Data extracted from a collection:
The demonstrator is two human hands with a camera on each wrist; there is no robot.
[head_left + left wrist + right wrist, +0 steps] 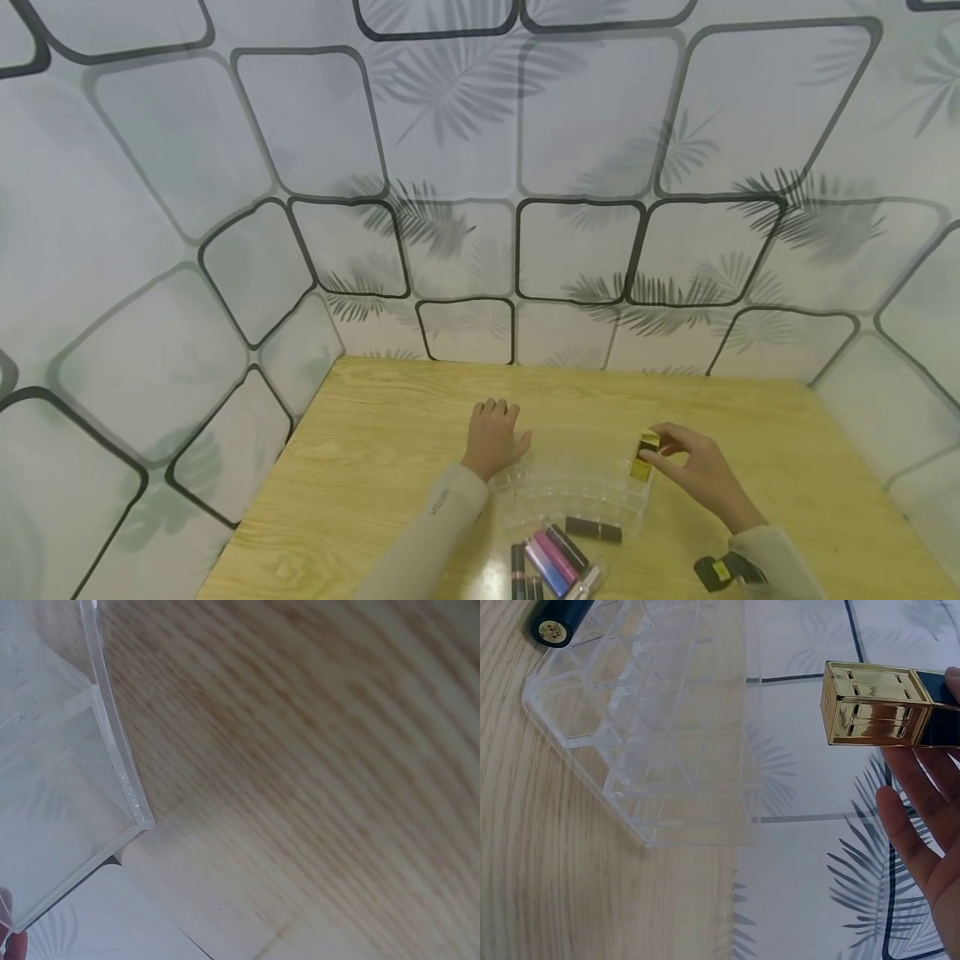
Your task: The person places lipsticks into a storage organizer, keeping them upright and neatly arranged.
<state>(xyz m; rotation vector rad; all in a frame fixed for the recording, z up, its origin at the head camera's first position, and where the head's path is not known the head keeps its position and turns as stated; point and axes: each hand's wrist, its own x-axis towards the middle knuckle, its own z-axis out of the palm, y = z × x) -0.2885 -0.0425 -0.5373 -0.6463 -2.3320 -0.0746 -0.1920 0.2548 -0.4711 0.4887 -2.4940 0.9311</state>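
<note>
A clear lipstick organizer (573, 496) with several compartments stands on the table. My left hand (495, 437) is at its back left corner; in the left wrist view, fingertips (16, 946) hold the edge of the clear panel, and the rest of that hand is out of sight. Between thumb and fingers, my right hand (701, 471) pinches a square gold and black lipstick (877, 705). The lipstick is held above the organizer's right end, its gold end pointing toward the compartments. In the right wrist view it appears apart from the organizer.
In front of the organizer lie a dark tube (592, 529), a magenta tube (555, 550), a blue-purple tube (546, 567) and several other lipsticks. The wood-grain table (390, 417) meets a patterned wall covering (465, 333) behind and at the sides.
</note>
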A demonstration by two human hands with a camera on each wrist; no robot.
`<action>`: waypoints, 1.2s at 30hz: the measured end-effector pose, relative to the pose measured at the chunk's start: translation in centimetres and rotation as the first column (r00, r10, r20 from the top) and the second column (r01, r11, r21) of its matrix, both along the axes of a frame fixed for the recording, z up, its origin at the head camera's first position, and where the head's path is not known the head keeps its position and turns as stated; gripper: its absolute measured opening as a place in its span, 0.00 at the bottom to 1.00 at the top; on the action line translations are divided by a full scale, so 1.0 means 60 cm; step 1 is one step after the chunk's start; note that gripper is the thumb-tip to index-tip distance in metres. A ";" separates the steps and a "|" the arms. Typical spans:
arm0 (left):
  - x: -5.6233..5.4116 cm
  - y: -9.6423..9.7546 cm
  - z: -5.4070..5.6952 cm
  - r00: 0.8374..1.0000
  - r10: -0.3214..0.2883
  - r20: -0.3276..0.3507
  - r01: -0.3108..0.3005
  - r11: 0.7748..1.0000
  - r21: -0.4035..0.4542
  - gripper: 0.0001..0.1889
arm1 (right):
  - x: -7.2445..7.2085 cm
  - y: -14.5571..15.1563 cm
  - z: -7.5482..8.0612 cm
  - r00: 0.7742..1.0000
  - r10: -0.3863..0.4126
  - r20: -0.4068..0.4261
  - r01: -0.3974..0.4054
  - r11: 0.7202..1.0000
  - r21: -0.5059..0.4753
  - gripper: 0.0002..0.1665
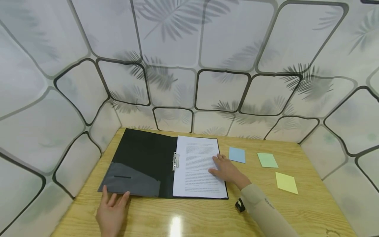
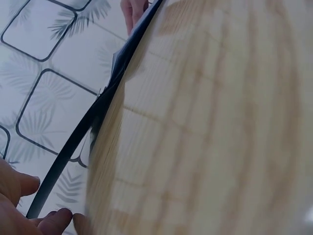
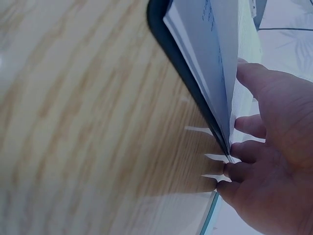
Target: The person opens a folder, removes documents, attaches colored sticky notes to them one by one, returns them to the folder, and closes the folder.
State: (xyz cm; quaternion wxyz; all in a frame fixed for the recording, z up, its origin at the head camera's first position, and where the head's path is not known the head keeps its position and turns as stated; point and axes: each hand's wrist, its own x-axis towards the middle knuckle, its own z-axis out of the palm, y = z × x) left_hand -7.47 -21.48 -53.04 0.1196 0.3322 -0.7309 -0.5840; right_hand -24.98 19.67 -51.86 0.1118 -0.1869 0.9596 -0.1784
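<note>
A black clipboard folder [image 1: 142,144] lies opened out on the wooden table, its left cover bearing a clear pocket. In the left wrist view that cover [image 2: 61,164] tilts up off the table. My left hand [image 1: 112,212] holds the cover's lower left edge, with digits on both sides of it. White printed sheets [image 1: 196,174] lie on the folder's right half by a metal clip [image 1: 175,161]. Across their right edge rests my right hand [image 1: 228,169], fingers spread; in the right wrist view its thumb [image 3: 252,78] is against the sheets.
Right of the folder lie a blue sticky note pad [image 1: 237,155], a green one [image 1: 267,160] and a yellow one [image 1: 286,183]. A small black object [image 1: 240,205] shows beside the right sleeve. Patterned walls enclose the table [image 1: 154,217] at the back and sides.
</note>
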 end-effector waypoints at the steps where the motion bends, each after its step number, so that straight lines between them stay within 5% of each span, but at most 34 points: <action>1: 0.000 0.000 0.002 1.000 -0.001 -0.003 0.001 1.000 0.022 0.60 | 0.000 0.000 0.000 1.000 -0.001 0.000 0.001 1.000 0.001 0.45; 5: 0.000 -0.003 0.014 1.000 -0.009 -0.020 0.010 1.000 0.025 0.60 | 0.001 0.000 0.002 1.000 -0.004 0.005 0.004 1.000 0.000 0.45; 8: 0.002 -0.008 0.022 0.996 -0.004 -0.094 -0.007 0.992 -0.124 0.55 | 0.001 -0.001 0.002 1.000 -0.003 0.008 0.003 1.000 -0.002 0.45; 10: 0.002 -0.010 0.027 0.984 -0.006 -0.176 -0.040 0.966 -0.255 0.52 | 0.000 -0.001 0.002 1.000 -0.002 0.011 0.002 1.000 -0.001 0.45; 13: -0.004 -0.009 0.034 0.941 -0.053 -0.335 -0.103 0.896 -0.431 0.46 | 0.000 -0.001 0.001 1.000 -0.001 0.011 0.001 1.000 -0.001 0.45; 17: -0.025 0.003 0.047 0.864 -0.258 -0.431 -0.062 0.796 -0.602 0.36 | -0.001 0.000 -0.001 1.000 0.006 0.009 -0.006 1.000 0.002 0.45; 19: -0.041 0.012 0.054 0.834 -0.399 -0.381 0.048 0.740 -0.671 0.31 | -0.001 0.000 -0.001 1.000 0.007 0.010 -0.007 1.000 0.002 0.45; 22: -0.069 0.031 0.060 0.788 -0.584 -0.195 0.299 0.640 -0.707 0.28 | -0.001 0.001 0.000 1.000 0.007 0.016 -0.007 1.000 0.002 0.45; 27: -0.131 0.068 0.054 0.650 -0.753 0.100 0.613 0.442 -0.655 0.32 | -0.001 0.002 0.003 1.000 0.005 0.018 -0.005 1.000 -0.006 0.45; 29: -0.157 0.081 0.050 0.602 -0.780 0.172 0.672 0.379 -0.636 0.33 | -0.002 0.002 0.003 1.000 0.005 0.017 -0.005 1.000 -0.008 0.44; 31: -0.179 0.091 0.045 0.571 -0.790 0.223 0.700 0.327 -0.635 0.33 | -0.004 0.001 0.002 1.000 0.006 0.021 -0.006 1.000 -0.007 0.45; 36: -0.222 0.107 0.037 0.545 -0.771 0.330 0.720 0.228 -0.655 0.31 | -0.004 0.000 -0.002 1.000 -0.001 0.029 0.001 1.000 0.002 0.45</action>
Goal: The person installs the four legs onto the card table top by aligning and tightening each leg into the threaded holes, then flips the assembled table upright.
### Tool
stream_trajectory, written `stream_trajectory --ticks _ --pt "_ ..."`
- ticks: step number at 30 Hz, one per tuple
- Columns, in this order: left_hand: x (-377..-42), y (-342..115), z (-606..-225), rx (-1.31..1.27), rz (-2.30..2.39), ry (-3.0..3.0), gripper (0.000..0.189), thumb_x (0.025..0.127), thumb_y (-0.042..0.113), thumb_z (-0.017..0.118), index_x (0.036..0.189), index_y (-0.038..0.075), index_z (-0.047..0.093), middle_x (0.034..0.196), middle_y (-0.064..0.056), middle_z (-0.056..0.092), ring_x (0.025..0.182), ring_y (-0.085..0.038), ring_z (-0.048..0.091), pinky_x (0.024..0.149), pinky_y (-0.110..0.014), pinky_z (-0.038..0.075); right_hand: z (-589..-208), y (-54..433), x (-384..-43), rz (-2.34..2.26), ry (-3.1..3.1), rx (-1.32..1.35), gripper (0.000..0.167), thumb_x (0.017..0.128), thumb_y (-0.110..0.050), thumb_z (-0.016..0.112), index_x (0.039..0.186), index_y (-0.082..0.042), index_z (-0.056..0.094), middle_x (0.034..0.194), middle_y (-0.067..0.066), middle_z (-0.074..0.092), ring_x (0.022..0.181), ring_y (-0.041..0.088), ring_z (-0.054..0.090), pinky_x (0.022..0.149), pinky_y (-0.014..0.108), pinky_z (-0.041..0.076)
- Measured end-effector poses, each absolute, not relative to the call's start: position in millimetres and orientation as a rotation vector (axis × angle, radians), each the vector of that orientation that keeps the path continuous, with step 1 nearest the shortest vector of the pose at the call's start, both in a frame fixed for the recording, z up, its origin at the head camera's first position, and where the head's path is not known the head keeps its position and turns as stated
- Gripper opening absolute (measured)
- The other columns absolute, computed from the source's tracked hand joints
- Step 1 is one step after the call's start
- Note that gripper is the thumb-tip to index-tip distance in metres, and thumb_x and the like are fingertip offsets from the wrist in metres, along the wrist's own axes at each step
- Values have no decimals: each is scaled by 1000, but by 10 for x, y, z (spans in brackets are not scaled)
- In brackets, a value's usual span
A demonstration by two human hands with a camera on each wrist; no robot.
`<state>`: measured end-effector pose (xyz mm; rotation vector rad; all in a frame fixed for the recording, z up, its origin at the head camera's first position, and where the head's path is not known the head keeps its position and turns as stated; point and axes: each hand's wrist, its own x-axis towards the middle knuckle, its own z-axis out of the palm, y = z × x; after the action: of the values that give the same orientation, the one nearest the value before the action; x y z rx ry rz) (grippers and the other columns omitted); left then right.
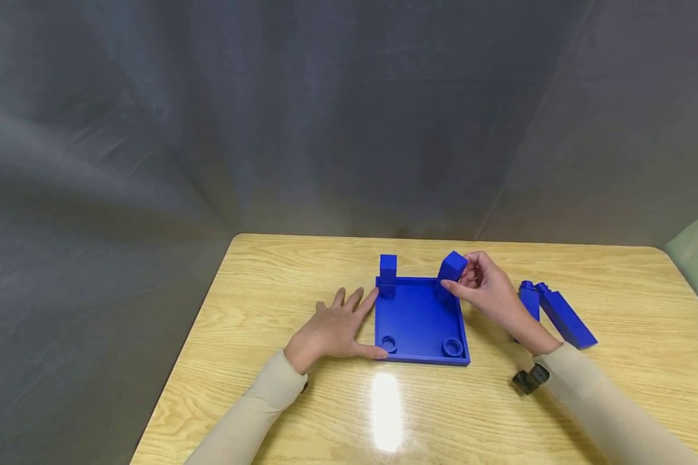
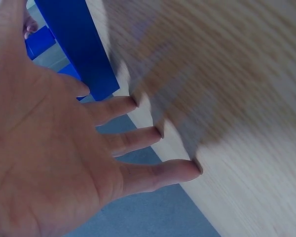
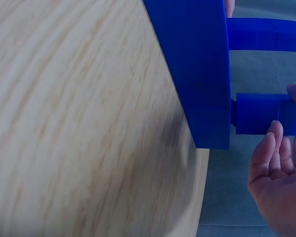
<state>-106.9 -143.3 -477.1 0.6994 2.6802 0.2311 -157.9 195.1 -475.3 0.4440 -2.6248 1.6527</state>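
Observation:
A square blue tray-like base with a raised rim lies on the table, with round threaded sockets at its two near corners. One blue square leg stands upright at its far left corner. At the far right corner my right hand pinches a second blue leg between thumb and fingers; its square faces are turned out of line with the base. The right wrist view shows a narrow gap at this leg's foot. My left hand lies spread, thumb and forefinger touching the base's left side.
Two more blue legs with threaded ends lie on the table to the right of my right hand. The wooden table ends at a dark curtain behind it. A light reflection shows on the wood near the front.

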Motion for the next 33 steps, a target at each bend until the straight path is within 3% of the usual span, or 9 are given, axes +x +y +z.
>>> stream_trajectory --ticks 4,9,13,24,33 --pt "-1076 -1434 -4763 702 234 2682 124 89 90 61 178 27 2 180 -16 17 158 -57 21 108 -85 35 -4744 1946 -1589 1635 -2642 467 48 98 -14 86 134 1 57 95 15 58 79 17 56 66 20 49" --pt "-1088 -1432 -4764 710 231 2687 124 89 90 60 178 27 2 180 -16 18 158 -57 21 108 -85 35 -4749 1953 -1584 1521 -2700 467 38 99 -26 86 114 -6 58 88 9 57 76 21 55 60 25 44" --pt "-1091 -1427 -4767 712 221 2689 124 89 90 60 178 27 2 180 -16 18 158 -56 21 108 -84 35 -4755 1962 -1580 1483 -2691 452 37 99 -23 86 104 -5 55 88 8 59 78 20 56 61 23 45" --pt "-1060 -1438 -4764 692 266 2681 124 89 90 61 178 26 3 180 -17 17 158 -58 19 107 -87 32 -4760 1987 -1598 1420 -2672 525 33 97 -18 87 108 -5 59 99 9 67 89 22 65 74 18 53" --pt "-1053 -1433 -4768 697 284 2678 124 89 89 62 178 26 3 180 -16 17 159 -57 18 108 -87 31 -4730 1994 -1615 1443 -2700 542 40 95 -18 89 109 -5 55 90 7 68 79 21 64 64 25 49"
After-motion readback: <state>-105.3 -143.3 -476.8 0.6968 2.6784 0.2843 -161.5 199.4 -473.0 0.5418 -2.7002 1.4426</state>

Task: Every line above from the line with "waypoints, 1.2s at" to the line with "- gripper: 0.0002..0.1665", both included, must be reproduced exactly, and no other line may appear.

Answer below:
`<action>`: waypoints, 1.2s at 30hz: the measured end-effector pose, relative to the pose measured at the chunk's start: translation in centimetres and rotation as the first column (r00, r10, r20 from the top) and the second column (r01, r11, r21) of its matrix, both along the axes of a frame fixed for the recording, z up, its origin at the head camera's first position, and where the head's path is not known the head keeps its position and turns as stated; gripper: its absolute measured opening as a place in its span, 0.00 at the bottom to 1.00 at the top; on the action line translations are divided by a full scale, so 1.0 means 60 cm; step 1 is one step after the chunk's start; note that gripper is the thumb-tip to index-tip distance in metres. A ";" separates the steps and a "|" the arms. Typical spans:
arm0 (left):
  - x: -5.6233..5.4116 cm
  - y: -9.6423..9.7546 cm
  - z: -5.4070..5.6952 cm
  - r00: 0.8374..1.0000
  - r10: -0.3214..0.2883
  - r20: -0.3276..0.3507
  - r01: -0.3108..0.3005
  - r11: 0.7748..1.0000
  - r21: -0.4035..0.4542
  - gripper: 0.0001..0.1889
arm1 (right):
  - x: -7.2445..7.2085 cm
  - y: -14.5571..15.1563 cm
  - z: -7.5482..8.0612 cm
  - r00: 0.7742..1.0000
  - r10: -0.3863..0.4126
  - r20: -0.4068..0.4261
  - r01: -0.3974..0.4054
  - r11: 0.7202..1.0000
  - r21: -0.5059..0.4753
  - gripper: 0.0002..0.1665

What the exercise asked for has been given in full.